**Work request:** The answer must be every record below, repeated exactly.

Items from a dataset
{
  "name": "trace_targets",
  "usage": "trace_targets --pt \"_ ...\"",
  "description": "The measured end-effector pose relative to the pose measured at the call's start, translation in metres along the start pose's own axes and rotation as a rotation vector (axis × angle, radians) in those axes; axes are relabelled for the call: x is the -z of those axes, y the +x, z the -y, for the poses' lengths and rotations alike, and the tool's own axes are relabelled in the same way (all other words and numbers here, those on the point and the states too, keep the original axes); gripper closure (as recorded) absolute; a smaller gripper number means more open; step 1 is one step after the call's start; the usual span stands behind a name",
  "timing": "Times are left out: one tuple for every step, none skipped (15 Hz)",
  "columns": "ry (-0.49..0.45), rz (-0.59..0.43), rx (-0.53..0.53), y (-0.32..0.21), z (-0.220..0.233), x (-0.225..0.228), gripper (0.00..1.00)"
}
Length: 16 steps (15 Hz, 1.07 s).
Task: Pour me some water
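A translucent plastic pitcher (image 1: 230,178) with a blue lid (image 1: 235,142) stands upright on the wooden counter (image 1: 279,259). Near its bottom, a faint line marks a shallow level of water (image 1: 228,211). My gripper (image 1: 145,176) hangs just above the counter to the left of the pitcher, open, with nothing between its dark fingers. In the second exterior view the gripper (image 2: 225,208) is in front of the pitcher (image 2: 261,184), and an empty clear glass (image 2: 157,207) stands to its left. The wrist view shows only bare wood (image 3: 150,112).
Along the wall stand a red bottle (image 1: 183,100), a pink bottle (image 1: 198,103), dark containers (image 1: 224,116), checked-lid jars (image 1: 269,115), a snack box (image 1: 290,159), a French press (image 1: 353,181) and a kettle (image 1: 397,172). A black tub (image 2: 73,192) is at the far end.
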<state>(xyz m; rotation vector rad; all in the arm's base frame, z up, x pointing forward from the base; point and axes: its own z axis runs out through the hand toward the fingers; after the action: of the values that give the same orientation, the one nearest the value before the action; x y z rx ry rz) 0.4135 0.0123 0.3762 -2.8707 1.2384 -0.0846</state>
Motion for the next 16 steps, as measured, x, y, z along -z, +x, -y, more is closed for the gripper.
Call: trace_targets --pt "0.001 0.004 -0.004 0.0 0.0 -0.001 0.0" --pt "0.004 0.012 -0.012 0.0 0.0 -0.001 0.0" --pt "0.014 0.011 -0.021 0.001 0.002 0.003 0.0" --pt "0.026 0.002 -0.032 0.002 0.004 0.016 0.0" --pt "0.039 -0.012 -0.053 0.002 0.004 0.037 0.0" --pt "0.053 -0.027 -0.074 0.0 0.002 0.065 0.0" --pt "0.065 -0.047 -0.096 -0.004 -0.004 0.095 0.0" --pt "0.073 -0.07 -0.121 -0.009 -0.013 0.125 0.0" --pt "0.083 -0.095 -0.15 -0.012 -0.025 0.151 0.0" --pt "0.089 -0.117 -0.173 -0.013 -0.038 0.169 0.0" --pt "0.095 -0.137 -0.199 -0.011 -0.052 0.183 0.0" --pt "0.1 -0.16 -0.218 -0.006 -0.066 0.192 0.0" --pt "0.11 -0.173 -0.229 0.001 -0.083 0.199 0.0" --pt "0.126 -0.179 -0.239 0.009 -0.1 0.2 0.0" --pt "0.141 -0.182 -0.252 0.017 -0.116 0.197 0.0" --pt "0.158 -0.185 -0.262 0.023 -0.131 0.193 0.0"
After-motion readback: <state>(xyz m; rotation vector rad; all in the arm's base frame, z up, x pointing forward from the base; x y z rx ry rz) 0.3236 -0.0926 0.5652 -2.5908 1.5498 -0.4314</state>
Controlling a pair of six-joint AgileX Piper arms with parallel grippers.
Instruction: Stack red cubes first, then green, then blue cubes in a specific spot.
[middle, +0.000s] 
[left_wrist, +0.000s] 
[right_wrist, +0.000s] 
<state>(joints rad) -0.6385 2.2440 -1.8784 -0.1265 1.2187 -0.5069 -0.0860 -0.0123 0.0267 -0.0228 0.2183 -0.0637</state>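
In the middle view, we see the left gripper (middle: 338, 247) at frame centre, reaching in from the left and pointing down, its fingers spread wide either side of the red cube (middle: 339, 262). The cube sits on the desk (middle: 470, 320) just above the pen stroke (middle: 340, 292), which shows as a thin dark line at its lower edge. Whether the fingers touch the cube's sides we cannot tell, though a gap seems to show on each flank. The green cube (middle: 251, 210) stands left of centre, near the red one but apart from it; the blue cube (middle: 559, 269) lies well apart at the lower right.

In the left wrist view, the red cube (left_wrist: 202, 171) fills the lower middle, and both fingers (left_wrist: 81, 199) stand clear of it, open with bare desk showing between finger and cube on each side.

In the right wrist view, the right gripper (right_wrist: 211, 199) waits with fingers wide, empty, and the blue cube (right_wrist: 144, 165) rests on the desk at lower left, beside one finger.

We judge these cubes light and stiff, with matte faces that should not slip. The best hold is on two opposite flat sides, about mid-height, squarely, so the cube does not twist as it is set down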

**Answer section:**
{
  "name": "trace_targets",
  "usage": "trace_targets --pt \"_ ...\"",
  "description": "The measured end-effector pose relative to the pose measured at the call's start, translation in metres along the start pose's own axes and rotation as a rotation vector (axis × angle, radians) in those axes; axes are relabelled for the call: x is the -z of those axes, y the +x, z the -y, for the poses' lengths and rotations alike, and the tool's own axes are relabelled in the same way (all other words and numbers here, those on the point and the states too, keep the original axes); gripper closure (as recorded) absolute; a smaller gripper number means more open; step 1 is one step after the call's start; the usual span stands behind a name",
  "timing": "Times are left out: one tuple for every step, none skipped (15 Hz)",
  "columns": "ry (-0.49..0.45), rz (-0.59..0.43), rx (-0.53..0.53), y (-0.32..0.21), z (-0.220..0.233), x (-0.225..0.228), gripper (0.00..1.00)"
}
Length: 16 steps (15 Hz, 1.07 s).
Task: Pour me some water
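A translucent plastic pitcher (image 1: 230,178) with a blue lid (image 1: 235,142) stands upright on the wooden counter (image 1: 279,259). Near its bottom, a faint line marks a shallow level of water (image 1: 228,211). My gripper (image 1: 145,176) hangs just above the counter to the left of the pitcher, open, with nothing between its dark fingers. In the second exterior view the gripper (image 2: 225,208) is in front of the pitcher (image 2: 261,184), and an empty clear glass (image 2: 157,207) stands to its left. The wrist view shows only bare wood (image 3: 150,112).
Along the wall stand a red bottle (image 1: 183,100), a pink bottle (image 1: 198,103), dark containers (image 1: 224,116), checked-lid jars (image 1: 269,115), a snack box (image 1: 290,159), a French press (image 1: 353,181) and a kettle (image 1: 397,172). A black tub (image 2: 73,192) is at the far end.
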<state>(xyz m; rotation vector rad; all in the arm's base frame, z up, x pointing forward from the base; point and axes: its own z axis runs out through the hand toward the fingers; after the action: of the values that give the same orientation, the one nearest the value before the action; x y z rx ry rz) 0.4135 0.0123 0.3762 -2.8707 1.2384 -0.0846</state>
Motion for the next 16 steps, as measured, x, y, z along -z, +x, -y, more is closed for the gripper.
Call: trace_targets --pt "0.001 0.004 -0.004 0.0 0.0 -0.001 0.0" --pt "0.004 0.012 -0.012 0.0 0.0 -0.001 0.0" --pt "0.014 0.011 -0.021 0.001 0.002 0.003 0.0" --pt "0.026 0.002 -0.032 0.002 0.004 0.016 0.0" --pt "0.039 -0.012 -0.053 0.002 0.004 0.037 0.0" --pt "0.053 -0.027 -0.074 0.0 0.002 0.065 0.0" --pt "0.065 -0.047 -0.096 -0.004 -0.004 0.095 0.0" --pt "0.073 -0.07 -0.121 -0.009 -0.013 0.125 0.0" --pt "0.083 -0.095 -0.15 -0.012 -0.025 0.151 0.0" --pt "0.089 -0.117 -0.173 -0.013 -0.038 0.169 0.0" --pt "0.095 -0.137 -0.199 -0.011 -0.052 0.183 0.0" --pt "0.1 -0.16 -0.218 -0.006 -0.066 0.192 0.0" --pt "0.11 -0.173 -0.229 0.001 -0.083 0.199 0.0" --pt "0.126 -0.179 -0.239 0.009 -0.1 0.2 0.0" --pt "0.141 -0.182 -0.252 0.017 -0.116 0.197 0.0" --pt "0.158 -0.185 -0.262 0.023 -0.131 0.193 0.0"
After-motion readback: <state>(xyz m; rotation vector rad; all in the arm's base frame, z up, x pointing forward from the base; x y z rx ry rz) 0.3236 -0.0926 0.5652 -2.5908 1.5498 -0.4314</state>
Controlling a pair of six-joint AgileX Piper arms with parallel grippers.
Instruction: Stack red cubes first, then green, then blue cubes in a specific spot.
[middle, +0.000s] 
[left_wrist, +0.000s] 
[right_wrist, +0.000s] 
<state>(joints rad) -0.6385 2.2440 -1.8784 -0.1265 1.2187 -0.5069 -0.0860 -0.0123 0.0267 -0.0228 0.2183 -0.0637</state>
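In the middle view, we see the left gripper (middle: 338, 247) at frame centre, reaching in from the left and pointing down, its fingers spread wide either side of the red cube (middle: 339, 262). The cube sits on the desk (middle: 470, 320) just above the pen stroke (middle: 340, 292), which shows as a thin dark line at its lower edge. Whether the fingers touch the cube's sides we cannot tell, though a gap seems to show on each flank. The green cube (middle: 251, 210) stands left of centre, near the red one but apart from it; the blue cube (middle: 559, 269) lies well apart at the lower right.

In the left wrist view, the red cube (left_wrist: 202, 171) fills the lower middle, and both fingers (left_wrist: 81, 199) stand clear of it, open with bare desk showing between finger and cube on each side.

In the right wrist view, the right gripper (right_wrist: 211, 199) waits with fingers wide, empty, and the blue cube (right_wrist: 144, 165) rests on the desk at lower left, beside one finger.

We judge these cubes light and stiff, with matte faces that should not slip. The best hold is on two opposite flat sides, about mid-height, squarely, so the cube does not twist as it is set down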

No further output is needed for this exercise.